Universidade Federal de Minas Gerais, Brazil.

Traditionally, the most orthodox positions in American historical archaeology have limited this field in a way that reinforces and naturalizes the colonial past and heritage. Since the 1990’s, and based on decolonial theories, archaeology started to be considered as a form of political action (McGuire 2008). As such, it confronts the metanarratives and homogenizing discourses to highlight the historic role of oppressed groups, report injustices and assume an active place in the struggle for a more democratic and pluralistic present (Funari 1997, Andrade Lima 1999, Gnecco 2012, Haber 2013, among others). 

If the construction of the “past” has been the source for the power system to expand in the present, its transformation in “other” pasts could be the foundation for the beginning of a change. Based on ideas from the archaeology of architecture, I discuss a new Latin American paradigm of historical archaeology in which I have been working during the last years (Stedman 1996, Zarankin 2002). This is aimed at giving visibility to the stories that have never been told, but also at understanding the strategies for the reproduction of the capitalist system. 

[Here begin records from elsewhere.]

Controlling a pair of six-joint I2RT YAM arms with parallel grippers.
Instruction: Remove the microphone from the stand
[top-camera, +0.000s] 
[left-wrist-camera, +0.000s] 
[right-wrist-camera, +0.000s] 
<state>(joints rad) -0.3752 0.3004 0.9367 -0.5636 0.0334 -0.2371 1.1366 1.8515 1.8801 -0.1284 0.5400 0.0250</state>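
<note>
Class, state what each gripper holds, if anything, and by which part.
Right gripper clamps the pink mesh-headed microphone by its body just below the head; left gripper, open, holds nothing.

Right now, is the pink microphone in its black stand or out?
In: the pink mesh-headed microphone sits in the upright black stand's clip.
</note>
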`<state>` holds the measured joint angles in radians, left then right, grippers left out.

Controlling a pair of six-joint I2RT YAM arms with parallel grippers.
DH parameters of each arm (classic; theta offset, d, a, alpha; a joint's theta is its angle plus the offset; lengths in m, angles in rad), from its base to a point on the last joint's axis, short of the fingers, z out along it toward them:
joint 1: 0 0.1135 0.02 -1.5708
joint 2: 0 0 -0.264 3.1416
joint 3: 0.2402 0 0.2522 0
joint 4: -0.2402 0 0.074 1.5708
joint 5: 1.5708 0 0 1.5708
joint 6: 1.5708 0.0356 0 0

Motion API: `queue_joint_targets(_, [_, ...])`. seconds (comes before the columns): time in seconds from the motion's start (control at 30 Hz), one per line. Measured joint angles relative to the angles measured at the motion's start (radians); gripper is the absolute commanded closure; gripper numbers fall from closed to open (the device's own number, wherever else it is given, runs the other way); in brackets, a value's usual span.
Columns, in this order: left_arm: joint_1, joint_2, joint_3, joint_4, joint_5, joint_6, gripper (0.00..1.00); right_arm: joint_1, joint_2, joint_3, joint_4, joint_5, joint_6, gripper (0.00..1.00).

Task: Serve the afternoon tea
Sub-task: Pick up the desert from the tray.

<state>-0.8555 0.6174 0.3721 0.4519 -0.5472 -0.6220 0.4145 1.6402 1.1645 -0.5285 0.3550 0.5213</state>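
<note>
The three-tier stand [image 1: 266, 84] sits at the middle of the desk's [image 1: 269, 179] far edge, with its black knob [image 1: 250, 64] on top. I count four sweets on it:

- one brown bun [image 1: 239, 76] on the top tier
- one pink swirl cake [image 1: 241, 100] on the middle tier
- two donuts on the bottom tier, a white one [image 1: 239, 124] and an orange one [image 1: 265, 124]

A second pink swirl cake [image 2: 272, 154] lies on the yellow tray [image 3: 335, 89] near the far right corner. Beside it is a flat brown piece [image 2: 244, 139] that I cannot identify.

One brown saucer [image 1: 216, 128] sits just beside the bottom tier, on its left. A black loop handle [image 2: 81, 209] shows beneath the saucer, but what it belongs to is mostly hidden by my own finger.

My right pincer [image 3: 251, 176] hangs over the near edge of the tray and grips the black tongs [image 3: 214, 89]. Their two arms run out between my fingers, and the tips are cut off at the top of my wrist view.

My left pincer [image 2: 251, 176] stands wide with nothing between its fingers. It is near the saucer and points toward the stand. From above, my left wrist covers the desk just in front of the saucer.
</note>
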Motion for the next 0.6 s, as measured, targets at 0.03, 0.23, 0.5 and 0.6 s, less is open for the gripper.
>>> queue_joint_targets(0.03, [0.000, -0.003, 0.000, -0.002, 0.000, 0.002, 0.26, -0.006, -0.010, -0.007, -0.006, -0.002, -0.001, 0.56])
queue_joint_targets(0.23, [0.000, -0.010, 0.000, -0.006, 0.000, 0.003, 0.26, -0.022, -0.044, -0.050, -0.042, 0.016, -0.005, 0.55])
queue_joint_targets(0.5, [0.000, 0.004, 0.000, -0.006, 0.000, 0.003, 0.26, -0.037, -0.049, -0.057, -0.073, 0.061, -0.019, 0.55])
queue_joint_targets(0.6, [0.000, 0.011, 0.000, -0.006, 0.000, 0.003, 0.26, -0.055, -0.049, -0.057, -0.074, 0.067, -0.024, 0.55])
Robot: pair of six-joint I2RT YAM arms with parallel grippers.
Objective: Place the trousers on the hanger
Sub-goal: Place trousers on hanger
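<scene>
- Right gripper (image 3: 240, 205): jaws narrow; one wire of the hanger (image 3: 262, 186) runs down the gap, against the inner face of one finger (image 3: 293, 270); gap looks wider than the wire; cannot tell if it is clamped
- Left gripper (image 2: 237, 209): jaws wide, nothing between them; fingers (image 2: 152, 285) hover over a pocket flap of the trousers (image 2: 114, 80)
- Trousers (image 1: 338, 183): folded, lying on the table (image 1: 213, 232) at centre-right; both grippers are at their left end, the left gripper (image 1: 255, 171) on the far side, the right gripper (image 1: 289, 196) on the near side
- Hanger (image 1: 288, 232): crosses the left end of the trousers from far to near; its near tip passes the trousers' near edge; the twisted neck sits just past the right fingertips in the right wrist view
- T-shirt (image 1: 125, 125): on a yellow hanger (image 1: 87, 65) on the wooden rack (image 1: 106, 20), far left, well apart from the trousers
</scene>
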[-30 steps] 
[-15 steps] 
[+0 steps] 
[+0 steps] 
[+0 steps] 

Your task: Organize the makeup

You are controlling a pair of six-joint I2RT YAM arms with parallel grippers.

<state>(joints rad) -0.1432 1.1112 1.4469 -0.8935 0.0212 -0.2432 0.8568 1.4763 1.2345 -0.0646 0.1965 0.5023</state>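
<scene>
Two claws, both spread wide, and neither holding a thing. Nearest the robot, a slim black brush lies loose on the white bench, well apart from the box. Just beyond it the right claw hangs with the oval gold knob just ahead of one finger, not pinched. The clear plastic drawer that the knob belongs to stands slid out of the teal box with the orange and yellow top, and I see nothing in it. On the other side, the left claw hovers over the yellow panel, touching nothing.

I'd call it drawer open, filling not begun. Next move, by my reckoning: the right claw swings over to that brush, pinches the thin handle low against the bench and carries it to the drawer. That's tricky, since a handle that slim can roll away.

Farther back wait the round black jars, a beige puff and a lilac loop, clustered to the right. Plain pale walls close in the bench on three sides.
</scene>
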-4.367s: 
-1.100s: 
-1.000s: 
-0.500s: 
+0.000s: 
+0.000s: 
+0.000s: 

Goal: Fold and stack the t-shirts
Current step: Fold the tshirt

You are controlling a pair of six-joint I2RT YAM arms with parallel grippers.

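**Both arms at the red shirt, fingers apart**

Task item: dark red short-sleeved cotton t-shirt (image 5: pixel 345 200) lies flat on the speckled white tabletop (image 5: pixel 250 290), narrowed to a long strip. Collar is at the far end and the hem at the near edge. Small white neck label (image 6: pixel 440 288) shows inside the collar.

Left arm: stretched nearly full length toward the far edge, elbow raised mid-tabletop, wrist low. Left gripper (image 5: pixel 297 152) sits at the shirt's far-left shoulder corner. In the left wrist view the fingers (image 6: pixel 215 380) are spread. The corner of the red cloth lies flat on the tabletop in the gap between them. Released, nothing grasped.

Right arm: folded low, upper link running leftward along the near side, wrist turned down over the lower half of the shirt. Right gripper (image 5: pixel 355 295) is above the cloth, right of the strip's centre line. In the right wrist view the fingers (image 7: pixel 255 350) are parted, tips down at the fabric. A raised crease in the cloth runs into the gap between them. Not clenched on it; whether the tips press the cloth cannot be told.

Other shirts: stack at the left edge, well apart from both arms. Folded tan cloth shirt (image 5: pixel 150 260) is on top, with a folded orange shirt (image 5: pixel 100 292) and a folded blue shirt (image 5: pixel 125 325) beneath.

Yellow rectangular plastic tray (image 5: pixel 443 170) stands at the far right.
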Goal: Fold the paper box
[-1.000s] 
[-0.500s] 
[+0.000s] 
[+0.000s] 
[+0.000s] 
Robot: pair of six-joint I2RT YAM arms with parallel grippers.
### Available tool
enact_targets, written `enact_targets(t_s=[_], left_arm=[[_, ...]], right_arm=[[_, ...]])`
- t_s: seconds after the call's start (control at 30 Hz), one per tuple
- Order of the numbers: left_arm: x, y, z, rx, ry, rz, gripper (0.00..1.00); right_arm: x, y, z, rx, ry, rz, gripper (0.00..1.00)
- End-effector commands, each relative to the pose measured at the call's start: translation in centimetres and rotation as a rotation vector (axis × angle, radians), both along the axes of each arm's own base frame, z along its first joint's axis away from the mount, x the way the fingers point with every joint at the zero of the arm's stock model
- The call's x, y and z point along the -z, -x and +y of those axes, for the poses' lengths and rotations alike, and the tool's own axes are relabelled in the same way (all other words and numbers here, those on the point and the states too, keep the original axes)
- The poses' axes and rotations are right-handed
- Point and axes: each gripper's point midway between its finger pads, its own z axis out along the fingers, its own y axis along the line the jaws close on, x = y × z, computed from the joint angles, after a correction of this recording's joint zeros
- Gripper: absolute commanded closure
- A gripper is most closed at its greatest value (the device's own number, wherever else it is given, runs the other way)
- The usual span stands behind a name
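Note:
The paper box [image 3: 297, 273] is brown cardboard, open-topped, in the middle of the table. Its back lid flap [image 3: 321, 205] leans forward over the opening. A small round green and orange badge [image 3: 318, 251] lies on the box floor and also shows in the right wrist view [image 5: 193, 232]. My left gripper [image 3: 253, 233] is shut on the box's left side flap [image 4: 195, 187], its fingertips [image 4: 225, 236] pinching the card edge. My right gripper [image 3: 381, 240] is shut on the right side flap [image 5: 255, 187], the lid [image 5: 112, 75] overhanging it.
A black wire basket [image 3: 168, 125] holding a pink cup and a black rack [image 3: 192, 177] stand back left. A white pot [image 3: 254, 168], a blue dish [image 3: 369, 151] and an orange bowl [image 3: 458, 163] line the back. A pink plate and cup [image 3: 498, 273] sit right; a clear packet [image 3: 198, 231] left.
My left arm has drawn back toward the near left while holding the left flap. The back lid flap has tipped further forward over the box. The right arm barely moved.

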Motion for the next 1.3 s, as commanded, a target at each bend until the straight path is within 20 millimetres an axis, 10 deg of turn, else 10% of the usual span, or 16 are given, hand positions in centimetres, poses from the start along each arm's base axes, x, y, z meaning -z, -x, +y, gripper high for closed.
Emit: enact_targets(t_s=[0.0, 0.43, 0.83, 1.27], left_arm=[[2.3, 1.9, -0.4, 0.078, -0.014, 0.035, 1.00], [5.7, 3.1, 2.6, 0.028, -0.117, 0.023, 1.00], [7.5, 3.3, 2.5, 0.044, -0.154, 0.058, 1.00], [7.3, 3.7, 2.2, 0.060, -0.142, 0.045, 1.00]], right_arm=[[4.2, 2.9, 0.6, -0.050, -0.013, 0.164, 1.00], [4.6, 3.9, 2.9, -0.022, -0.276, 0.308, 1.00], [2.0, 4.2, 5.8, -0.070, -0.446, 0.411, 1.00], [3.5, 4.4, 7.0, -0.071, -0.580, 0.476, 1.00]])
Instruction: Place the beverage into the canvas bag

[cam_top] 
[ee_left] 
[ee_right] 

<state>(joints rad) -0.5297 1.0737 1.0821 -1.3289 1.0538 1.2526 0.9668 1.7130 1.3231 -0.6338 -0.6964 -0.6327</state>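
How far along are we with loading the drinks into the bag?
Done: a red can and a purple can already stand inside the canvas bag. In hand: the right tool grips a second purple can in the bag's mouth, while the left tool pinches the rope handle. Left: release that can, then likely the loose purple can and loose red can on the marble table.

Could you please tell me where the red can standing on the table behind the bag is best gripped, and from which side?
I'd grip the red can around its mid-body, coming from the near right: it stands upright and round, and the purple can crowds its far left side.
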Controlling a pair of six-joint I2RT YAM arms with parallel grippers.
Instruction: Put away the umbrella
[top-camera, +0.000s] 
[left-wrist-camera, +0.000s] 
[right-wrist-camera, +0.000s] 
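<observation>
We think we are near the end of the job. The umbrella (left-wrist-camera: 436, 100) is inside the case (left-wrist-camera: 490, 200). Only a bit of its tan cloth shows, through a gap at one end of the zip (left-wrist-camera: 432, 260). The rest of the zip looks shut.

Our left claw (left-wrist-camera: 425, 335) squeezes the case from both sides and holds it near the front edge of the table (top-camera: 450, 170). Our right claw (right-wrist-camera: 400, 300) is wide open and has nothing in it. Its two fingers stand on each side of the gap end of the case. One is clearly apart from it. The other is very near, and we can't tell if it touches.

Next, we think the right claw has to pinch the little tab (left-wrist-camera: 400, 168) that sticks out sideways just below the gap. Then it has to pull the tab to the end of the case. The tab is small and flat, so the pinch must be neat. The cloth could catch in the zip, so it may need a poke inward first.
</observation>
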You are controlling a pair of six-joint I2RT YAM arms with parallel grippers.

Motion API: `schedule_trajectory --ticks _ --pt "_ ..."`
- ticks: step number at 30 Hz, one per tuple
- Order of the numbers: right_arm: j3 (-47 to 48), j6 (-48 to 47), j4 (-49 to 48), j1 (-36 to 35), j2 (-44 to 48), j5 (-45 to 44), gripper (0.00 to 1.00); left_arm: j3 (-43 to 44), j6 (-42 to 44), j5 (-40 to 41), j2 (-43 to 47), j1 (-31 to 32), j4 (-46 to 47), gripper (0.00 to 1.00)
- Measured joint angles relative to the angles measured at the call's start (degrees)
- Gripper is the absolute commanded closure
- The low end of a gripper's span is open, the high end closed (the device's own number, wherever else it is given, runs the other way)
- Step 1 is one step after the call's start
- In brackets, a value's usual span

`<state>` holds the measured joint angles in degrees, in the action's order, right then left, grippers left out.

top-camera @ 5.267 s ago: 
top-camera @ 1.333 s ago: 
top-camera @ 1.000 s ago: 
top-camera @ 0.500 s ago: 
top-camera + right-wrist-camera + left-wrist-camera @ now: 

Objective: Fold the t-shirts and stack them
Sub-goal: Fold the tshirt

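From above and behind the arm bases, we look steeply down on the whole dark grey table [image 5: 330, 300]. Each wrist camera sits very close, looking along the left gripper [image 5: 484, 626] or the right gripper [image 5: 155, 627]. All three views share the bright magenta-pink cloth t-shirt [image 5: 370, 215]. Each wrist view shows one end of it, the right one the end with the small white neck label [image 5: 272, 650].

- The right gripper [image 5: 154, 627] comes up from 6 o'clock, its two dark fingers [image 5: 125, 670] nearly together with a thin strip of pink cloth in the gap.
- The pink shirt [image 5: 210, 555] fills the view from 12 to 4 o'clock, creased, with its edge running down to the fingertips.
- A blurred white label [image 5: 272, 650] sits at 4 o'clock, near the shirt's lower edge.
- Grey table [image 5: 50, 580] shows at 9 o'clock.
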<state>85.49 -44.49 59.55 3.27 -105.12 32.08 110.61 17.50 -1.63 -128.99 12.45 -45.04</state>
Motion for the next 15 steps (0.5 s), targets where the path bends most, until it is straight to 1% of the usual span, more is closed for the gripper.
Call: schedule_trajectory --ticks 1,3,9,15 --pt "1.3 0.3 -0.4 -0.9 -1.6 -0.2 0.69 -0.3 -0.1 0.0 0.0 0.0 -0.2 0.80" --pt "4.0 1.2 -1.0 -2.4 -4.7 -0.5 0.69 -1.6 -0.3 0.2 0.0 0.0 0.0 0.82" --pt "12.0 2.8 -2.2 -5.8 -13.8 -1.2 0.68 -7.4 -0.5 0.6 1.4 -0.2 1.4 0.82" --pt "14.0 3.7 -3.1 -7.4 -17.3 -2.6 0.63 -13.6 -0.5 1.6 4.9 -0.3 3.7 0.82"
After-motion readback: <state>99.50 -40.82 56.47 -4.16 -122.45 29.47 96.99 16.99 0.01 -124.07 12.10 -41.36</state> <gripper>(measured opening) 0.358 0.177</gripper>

As Foucault points out, is common that within the realm of “everyday situations”, various devices constantly operate that reinforce or help to reproduce the dominant system. This “everyday” condition makes these situations generally unnoticeable for people. One of these strategies is connected with the control of the distribution of people and things through space (Foucault 1976). Because archaeology has a special capacity to understand the material world, it can contribute to reveal these invisible devices of the system. I believe that this type of archaeology of the recent past is a way to develop a “decolonizing” archaeology that allows generating changes in the present and contribute to the task of building a more democratic and fair society (Buchli & Lucas 2002, Ruibal 2014). 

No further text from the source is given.